According to the Governor, they must bear the cost of processing loans so that banks cannot lower interest rates as desired. He also presented ideas before parliament trading company debt. This solution will be discussed in an upcoming meeting between the Prime Minister and scientists. The SBV was assigned to work out the project.
 
The public raised concerns over the outcome of this bad debt handling because they feared that this would help banks to have better balance sheets without solving the issue itself.
 
Past stories
In the past, there was a not always a happy ending for debt restructuring. The Minh Phung - Epco case left Vietinbank VND11 trillion of debts. Huy Hoang Garment - Construction Co., Ltd, owned by Le Van Kiem, sank into unpaid debt. The Politburo decided to approve the scheme submitted by the Government and the SBV which allowed borrowers with secured assets to enjoy a three-year delay in debt payment. After the hard time, Mr Le Van Kiem becomes a well-known entrepreneur whose name is closely connected to Long Thanh Golf Investment and Trading Joint Stock Company, the owner of Long Thanh Golf Course, the most beautiful of its kind in Southeast Asia. This debt restructuring helped the State to avoid a loss of VND500 billion, supported businesses to continue growing, and helped borrowers avoid a miserable ending. Vietinbank also managed to handle the debt, although it took quite a long time to settle security assets.
 
This proved that bad debts do not necessarily mean loss or throwaway. If they are restructured and bought/sold, they can become good investments in the future.
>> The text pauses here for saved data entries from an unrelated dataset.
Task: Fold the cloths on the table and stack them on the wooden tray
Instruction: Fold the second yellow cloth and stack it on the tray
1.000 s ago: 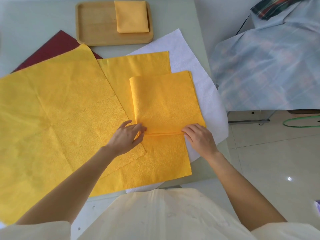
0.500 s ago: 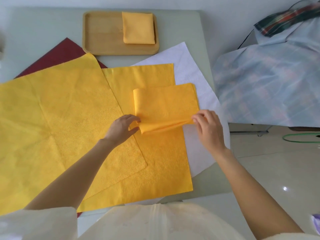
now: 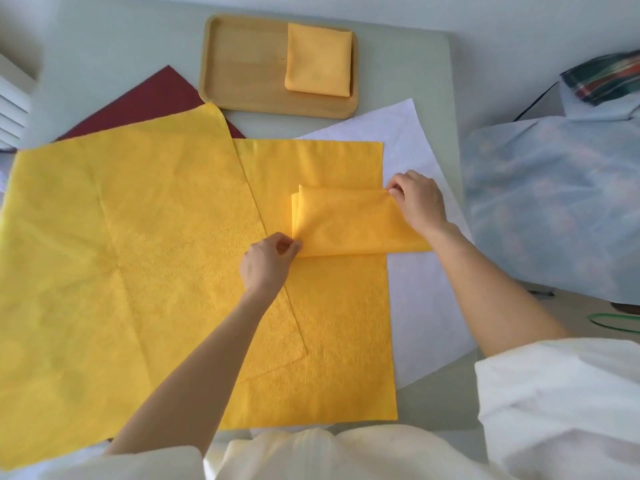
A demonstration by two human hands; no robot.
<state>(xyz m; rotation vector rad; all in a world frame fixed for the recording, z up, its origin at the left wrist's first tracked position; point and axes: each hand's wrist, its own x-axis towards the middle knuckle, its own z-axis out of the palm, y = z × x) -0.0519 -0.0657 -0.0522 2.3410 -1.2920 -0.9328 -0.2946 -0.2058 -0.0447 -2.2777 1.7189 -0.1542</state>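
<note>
Pinching a half-folded yellow cloth (image 3: pixel 349 225) at two corners: left hand (image 3: pixel 266 263) on the near-left corner, right hand (image 3: pixel 417 199) on the far-right corner. Resting over a flat yellow cloth (image 3: pixel 329 341) on the tabletop (image 3: pixel 104 46), between both hands. Folded yellow cloth (image 3: pixel 318 60) lying on the wooden tray (image 3: pixel 242 64) beyond.

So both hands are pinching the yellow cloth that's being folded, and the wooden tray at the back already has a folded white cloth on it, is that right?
Not quite. The folded cloth on the wooden tray is yellow, not white, as the head view shows. The rest holds: the left hand and the right hand each pinch the half-folded yellow cloth, and the tray sits at the back of the table.
</note>
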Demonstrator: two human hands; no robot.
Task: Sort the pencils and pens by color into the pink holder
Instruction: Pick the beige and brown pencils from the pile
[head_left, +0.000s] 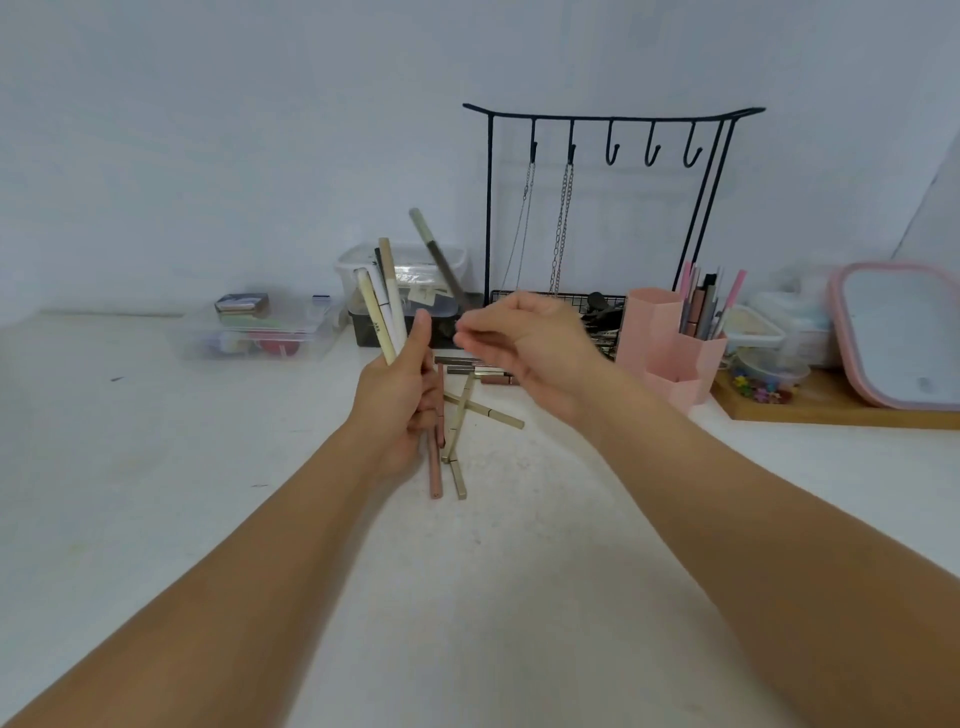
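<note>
My left hand grips a bunch of white and beige pens that stand upright above the fist. My right hand is beside it and pinches the lower end of a grey-and-brown pen, which slants up to the left. On the white table below lie several gold and pink pens, crossed over one another. The pink holder stands to the right of my right hand, with several pink and grey pens in its back compartments.
A black wire jewellery rack with two chains stands behind the hands. Clear plastic boxes sit at the back left and centre. A pink-framed mirror and small containers rest on a wooden board at right.
</note>
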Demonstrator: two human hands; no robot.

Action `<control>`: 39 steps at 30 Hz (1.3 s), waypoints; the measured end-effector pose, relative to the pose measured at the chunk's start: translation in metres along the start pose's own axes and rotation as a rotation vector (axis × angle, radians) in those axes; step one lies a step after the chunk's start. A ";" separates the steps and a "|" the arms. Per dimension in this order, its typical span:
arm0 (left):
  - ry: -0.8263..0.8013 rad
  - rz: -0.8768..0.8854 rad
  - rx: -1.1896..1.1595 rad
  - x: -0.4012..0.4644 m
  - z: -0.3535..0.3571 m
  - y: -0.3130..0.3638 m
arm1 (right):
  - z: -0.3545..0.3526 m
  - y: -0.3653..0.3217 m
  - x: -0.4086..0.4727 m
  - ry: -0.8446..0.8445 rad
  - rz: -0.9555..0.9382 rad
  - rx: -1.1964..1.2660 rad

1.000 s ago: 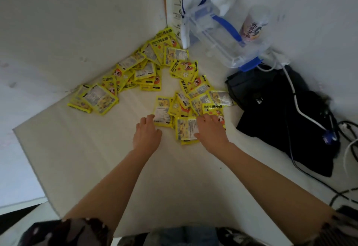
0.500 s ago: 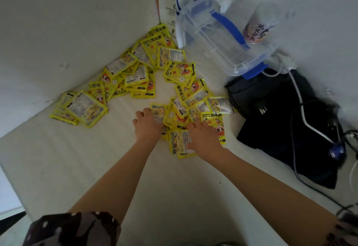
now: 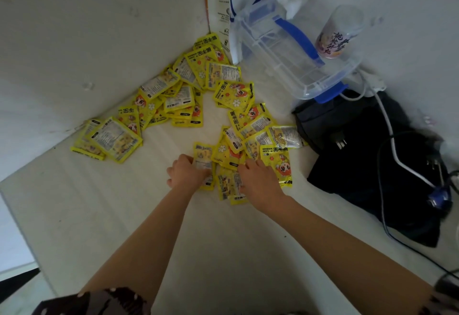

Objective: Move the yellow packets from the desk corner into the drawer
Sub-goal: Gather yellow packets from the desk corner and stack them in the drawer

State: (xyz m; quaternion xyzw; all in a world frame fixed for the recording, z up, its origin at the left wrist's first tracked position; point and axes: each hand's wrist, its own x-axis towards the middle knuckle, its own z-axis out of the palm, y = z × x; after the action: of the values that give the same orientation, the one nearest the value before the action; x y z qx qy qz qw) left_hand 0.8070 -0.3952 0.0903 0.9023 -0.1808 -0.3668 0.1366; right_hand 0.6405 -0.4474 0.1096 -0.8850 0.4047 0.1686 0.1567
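Several yellow packets [image 3: 233,96] lie scattered in the corner of the pale desk [image 3: 119,215], from a stack at the left [image 3: 114,141] to a cluster in front of me [image 3: 275,158]. My left hand [image 3: 186,174] is curled on the left edge of one near packet [image 3: 203,155]. My right hand [image 3: 259,181] lies over the near cluster with its fingers bent down onto the packets beneath it. The two hands are a packet's width apart. No drawer is in view.
A clear plastic box with a blue handle [image 3: 293,66] leans in the corner next to a white paper bag [image 3: 223,4]. A printed cup [image 3: 337,34] rests on the box. A black bag [image 3: 360,155] with a white cable [image 3: 387,121] and dark cords lies at the right.
Both hands have slid forward onto the near cluster of packets and their fingers have curled down on them. The view has moved closer to the corner.
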 end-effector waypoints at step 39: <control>-0.058 0.186 -0.211 -0.004 0.016 0.062 | 0.003 0.066 0.004 0.077 0.735 0.715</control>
State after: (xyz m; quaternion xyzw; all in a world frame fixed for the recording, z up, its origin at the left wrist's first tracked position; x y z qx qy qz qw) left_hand 0.7792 -0.4508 0.1047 0.8512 -0.2280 -0.3953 0.2591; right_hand 0.5910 -0.4898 0.0956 -0.5808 0.7269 0.0310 0.3651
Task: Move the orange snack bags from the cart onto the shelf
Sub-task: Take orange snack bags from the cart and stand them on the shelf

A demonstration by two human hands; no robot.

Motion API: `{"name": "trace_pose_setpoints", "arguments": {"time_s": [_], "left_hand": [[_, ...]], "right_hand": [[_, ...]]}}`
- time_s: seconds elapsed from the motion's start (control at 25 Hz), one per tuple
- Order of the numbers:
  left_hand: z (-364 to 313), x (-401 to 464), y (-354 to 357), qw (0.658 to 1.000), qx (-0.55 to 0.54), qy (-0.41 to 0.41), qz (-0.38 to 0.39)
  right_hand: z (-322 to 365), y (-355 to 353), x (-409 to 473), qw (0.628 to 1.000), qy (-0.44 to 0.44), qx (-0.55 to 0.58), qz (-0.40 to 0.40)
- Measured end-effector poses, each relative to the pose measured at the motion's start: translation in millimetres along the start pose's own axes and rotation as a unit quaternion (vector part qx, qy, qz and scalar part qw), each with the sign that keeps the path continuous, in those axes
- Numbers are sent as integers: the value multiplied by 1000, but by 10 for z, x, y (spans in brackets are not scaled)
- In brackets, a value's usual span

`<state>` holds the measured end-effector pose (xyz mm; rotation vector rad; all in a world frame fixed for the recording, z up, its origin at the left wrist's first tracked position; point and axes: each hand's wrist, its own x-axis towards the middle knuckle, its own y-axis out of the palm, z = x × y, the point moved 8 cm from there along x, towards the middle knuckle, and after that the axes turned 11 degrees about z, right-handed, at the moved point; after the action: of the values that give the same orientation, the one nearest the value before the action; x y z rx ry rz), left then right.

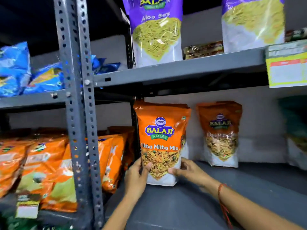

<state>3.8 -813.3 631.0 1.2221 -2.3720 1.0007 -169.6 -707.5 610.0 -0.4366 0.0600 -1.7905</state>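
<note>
Grey metal shelf (pixel 199 205) carries the orange snack bag (pixel 162 140) upright near its left edge, left hand (pixel 137 175) and right hand (pixel 186 168) pinching its lower sides. Let go unevenly, it could topple forward; a second bag (pixel 219 133) stands behind-right, apart.

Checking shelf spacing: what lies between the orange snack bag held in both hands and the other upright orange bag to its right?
Nothing: the head view shows only bare grey shelf and wall between the held orange Tikha Mitha Mix bag and the upright orange bag.

orange snack bag (pixel 162 138): glossy plastic | shelf (pixel 182 205): matt grey painted metal | upright (pixel 79 97): perforated metal
</note>
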Motion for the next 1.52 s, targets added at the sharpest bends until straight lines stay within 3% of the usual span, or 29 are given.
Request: {"name": "trace_pose_setpoints", "arguments": {"time_s": [0.12, 0.48, 0.64, 0.84, 1.0, 1.12, 1.28, 1.52], "left_hand": [[200, 196, 120, 996, 82, -38, 19], [433, 477, 269, 990, 120, -75, 21], [458, 468, 226, 989, 128, -73, 20], [4, 231, 29, 993, 63, -12, -101], [-662, 68, 331, 988, -86, 86, -91], [-1260, -100, 820, 959, -257, 117, -25], [-2002, -474, 1619, 899, -411, 129, 74], [-3008, -1630, 3239, 765, -546, 109, 323]], "right_hand": [[-176, -64, 212, 999, 33, 14, 3], [-385, -213, 538, 997, 60, 43, 5], [-383, -230, 481, 997, 72, -17, -13], [139, -449, 138, 981, 15, -99, -166], [746, -538, -515, 942, -93, -76, -313], [1000, -578, -1244, 916, -161, -23, -367], [1134, -801, -2325, 875, -188, -20, -446], [1107, -1112, -4364, 766, -181, -46, -615]]}}
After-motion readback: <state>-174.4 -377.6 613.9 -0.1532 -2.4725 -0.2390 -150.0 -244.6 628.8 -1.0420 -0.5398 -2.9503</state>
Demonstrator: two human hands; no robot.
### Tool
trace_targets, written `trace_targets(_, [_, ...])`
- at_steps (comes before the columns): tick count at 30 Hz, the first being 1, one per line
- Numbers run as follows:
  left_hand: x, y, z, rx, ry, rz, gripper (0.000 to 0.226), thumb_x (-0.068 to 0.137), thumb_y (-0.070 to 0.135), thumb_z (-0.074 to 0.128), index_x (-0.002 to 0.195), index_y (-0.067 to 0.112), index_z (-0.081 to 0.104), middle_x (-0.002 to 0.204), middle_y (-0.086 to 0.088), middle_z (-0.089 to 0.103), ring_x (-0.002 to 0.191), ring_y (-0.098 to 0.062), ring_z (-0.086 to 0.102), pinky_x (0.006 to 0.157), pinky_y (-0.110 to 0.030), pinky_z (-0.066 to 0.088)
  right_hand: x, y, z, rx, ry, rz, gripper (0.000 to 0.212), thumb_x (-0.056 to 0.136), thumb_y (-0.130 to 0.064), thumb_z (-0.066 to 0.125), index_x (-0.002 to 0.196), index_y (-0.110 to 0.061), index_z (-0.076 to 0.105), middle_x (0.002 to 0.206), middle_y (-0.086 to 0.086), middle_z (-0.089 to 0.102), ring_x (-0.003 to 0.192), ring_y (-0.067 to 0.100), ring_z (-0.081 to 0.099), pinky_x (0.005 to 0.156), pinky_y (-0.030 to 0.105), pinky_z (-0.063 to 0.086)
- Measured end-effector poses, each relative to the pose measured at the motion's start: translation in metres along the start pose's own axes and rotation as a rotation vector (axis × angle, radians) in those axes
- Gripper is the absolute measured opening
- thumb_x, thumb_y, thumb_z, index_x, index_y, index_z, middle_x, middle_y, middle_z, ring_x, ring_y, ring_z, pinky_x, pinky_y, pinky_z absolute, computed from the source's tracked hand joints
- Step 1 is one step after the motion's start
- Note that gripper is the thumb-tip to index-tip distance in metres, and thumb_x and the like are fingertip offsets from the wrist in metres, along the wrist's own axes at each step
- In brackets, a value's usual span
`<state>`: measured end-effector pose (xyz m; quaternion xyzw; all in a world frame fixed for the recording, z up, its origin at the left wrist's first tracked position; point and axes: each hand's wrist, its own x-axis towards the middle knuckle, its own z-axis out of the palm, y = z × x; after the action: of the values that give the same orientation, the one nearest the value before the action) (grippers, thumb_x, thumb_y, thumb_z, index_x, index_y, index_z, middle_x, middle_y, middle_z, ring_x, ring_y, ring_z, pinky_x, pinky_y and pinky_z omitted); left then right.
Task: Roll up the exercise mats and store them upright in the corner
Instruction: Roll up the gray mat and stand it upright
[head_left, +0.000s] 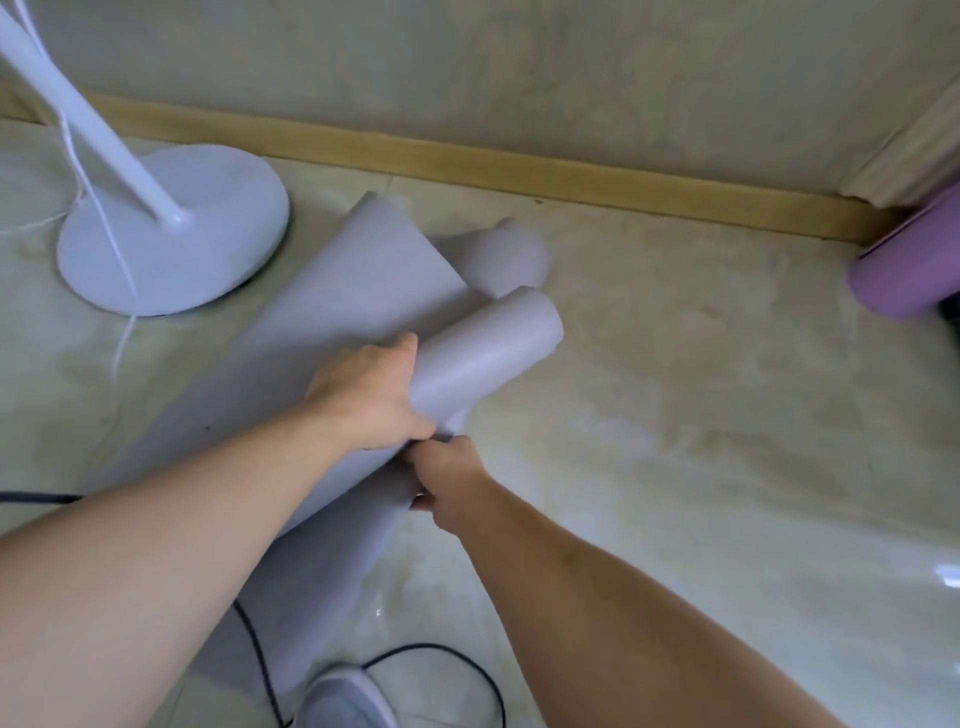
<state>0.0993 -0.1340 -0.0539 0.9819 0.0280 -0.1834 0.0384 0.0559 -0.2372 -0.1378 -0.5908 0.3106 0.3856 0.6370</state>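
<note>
A grey exercise mat (332, 312) lies partly unrolled on the glossy floor, its far end reaching toward the fan base. One end is wound into a roll (493, 348) lifted off the floor. My left hand (369, 395) wraps around the roll's near side. My right hand (447, 480) pinches the mat's edge just below the roll. A second, purple mat (904, 270), rolled up, lies on its side at the right near the wall corner, partly cut off by the frame.
A white fan stand with a round base (171, 228) and thin white cord stands at the left. A black cable (431, 654) loops on the floor near a grey slipper (343, 701). A wooden skirting board (519, 166) runs along the wall. A curtain hem (914, 156) hangs at the right.
</note>
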Motion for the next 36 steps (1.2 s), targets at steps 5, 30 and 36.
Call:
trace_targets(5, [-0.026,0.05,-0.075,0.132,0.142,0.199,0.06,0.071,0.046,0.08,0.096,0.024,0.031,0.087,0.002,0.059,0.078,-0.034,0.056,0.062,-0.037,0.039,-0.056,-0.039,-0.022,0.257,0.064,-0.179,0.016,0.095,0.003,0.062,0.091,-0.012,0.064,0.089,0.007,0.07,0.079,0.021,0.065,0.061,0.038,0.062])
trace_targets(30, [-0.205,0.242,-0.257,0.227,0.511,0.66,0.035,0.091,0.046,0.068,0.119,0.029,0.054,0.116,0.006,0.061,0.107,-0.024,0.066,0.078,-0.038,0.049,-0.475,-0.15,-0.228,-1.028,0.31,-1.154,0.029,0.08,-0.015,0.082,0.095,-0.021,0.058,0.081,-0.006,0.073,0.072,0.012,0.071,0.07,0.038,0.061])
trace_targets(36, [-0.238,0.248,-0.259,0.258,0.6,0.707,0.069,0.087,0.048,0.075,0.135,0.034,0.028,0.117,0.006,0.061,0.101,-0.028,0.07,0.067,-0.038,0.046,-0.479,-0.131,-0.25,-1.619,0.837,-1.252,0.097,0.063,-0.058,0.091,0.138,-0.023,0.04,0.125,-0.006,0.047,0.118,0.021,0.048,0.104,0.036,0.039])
The most important step for this is to evaluate and buy/sell debts in a transparent manner. Economist Le Dang Doanh said Vietnam should immediately set up a corporate debt purchasing fund. He said when companies are on the brink of collapse or have fallen into stagnation, it is urgent to have a fund to buy debts burdening companies which have good markets, possess advanced technologies, have large operating scales, and use large workforces. This will help businesses access bank loans to resume operations and generate jobs for workers. If they recover and develop after that, they may be listed on the stock exchange and the State can sell its stakes in those companies to take back capital.
 
Generally, all eyes are turning on the State, the State is the last resort for Vietnamese businesses for the time being.